2023-04-20

Yep. That was kinda dumb of me.

Consider the canonical Meyer's Singleton implemetaion in C++ (2011 or later standard): class Singleton { Singleton(); ~Singleton(); public: Singlton(const Singleton &) = delete; Singleton & operator=(const Singleton &) = delete; Singleton & instance() { static Singleton s; return s; } }; It has all the properties you might want of a Singleton:1 things like guaranteed single initialization and thread safety. Plus, it's easier to remember than any of the other functional variants I've seen.

But there is a subtle trap in the fact that I haven't shown you my implementation of the c'tor.2 One that I just tripped on in a big way. What happens if you were to call instance() in the constructor?

Now, it is unlikely that anyone will write Singleton::Singelton() { instance(); } and overlook the silliness of it for long after the program hangs during testing.
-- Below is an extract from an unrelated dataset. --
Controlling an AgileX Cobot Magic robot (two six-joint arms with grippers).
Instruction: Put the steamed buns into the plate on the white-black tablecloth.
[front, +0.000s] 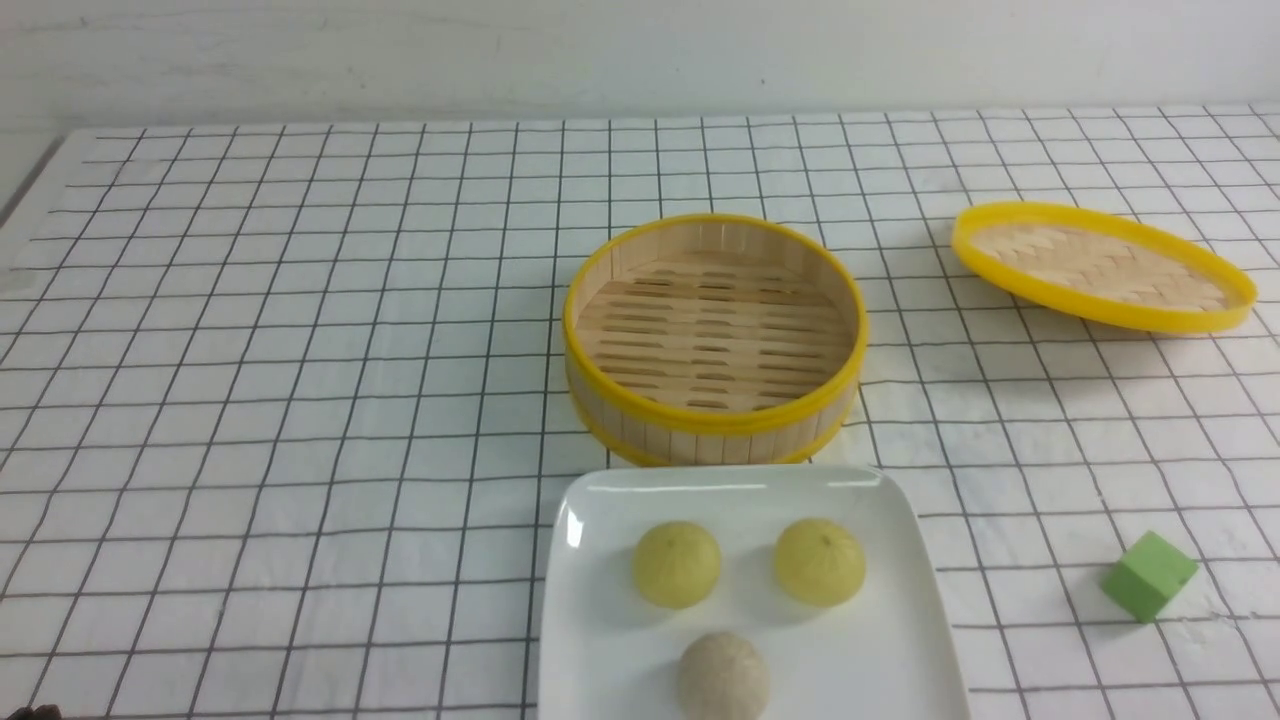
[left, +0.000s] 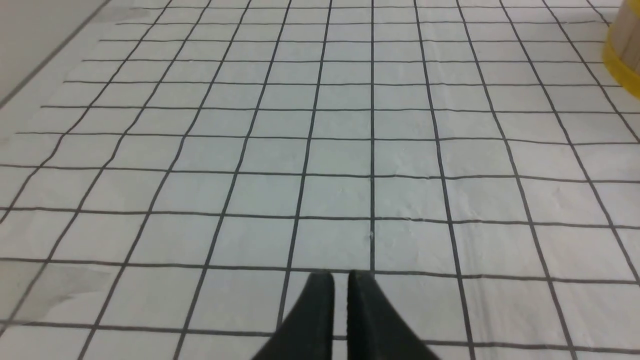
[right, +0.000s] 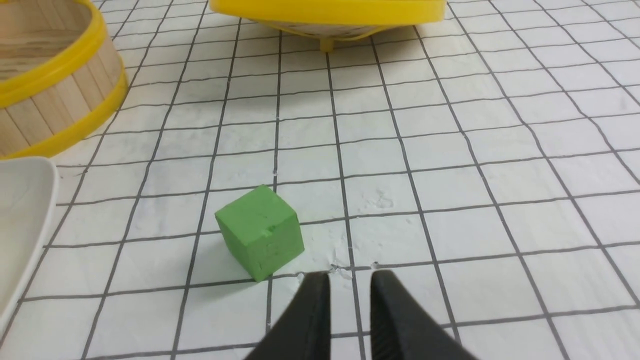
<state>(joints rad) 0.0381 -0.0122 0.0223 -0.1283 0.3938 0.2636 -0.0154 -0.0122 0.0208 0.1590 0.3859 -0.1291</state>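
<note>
We see a staged tabletop test setup, likely a lab: a white-black tablecloth (front: 300, 350) covers the whole surface against a bare white wall (front: 640, 50) at 12 o'clock, with toy-like props, including a green cube (front: 1149, 575) at 4 o'clock

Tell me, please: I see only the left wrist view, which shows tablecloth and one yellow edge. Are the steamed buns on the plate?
Observer: Yes. The front view shows all three steamed buns on the plate, two yellow-green ones farther back and one beige one nearer.
Operator: Is anything left in the steamer basket?
Observer: No, the steamer basket is empty. The lid lies apart from it, on the robot's right.
Operator: And the right claw?
Observer: The right claw holds nothing, its jaws a little apart. A green cube sits on the cloth just ahead of it.
</note>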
However, writing Singleton::Singelton() { supportRoutine() } where supportRoutine() calls helperWidget() which calls instance() is a lot easier to miss for a few frustrating hours. Trust me.
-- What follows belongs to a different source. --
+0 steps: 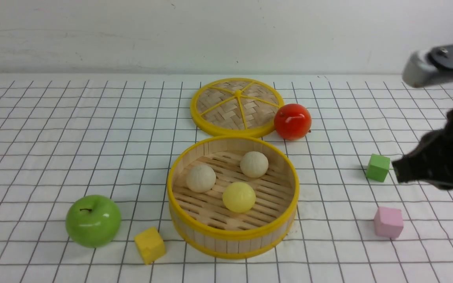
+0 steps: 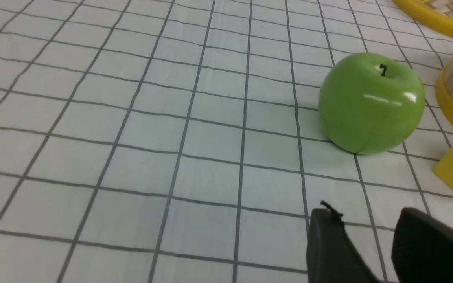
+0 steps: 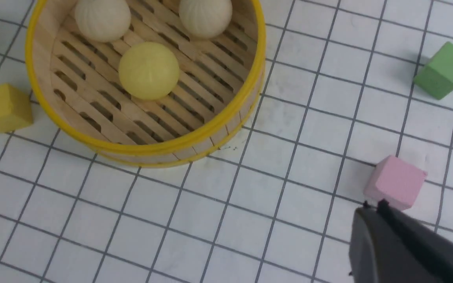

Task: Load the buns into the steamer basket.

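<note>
Nearest, a yellow cube and a green apple sat on the gridded worktop, left of the steamer basket. All three buns lay on its slatted floor: the pale yellow bun in front, two cream buns behind. The left gripper held its jaws spread and empty near the apple. The right gripper hung with jaws pressed together, empty, by a pink cube and a green cube. Farthest lay a woven lid and a red fruit.
</note>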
This is about the object lifetime model in modern C++. And honsestly I didn't know enough about the hoary details to figure out what the standard requires when I realized what I had done, but MSVC 2019 appears to enter an infinite recursion. Luckily the internet is full of people who have more (or at least different) expertise than me, so I was able to get some help. The first source that my google-fu found was a blog post by mbedded.ninja which includes an explicit call-out to the standard3 telling us this is undefined behavior.

So, yeah. Don't do that.

Late addition: on reflection, the reason I got into that pickle in the first place was that I was using the Singleton both to manage an OS resource and and as a repository for utility code related to the resources. Having them in the same context made it too tempting to trigger some of the utility code from the c'tor and involke the recursion. Re-writing the code to better folloow the Single Responisibility Principle made the loop imnpossible in the first place and made me re-think when to invoke the utility code.
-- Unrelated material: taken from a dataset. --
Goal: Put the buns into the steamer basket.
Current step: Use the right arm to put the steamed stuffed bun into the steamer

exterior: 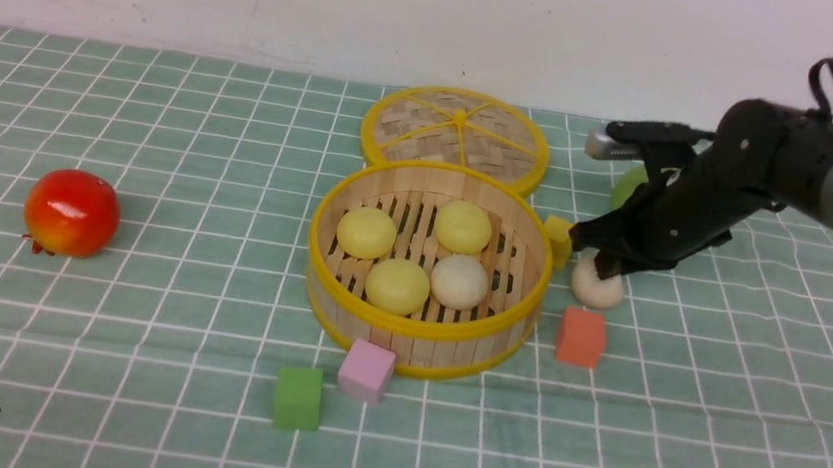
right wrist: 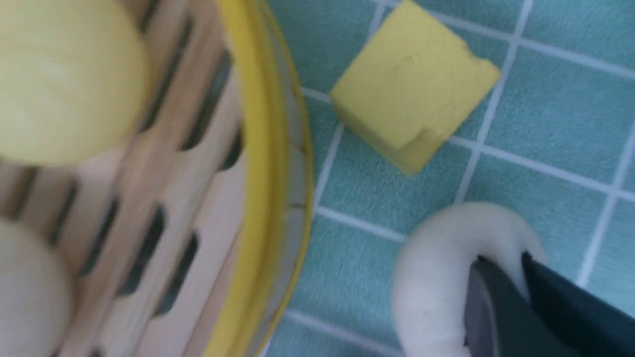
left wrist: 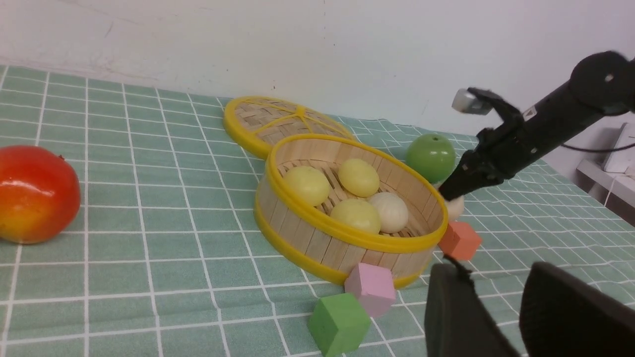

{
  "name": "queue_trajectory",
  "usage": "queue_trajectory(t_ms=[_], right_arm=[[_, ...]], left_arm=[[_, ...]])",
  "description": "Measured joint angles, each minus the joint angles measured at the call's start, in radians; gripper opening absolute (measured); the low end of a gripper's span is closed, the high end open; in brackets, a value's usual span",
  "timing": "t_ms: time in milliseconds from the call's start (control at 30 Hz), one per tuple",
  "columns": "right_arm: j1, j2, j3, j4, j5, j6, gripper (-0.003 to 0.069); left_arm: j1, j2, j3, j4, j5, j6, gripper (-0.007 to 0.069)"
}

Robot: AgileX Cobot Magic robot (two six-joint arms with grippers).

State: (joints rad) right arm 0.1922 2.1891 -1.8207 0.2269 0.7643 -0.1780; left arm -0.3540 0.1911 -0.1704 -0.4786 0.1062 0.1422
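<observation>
risk check: right pincer point(exterior: 603, 266) is clamped on the loose off-white bun point(exterior: 597, 287). that bun sits on the tabletop point(exterior: 688, 407) just outside the steamer basket point(exterior: 414, 334), on its right side, between the yellow cube point(exterior: 557, 240) and the orange cube point(exterior: 581, 337). the other four buns point(exterior: 397, 286) are in the basket, so this reads as the last one.

grip looks shallow. right wrist view shows the fingertips point(right wrist: 491, 307) close together and dug into the top of the bun, with its surface bulging round them. that's a pinch on a fold, not a hold across the body.

likely failures:
- bun looks soft and smooth, so on the lift it may slip out and roll off across the cloth.
- basket wall is upright and right next to it. carry too low and the bun clips the yellow rim and gets knocked loose.
- yellow cube is just beside the pincer, so a sideways swing could shove it into the basket wall.
- basket floor is crowded. a release from height could bounce the bun off a neighbour and over the rim.
- green apple point(left wrist: 430, 157) sits behind the arm, low concern.

left pincer point(left wrist: 496, 277) is apart with nothing in it, well away at the near-left corner.
</observation>
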Motion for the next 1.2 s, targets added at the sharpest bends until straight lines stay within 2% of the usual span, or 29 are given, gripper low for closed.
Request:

1 Assuming, of course, that you want a Singleton; more on that in another post.

2 I've left the d'tor unspecified as well for a philosophical reason: you should always decide on their implementaion as a pair. I don't want to commit to = default; for the d'tor until I know what I'm doing in the c'tor. In the instance that brought the subject up I was grabbing OS resources in the c'tor and so needed a non-trivial d'tor that would nicely give them back. Cue "but technically's" about the destruction order fiasco. I said I would discuss the (often ill-)advisability of Singletons in another post.

3 Section 6.7 paragraph 4 which says in part:

If control re-enters the declaration recursively while the variable is being initialized, the behavior is undefined.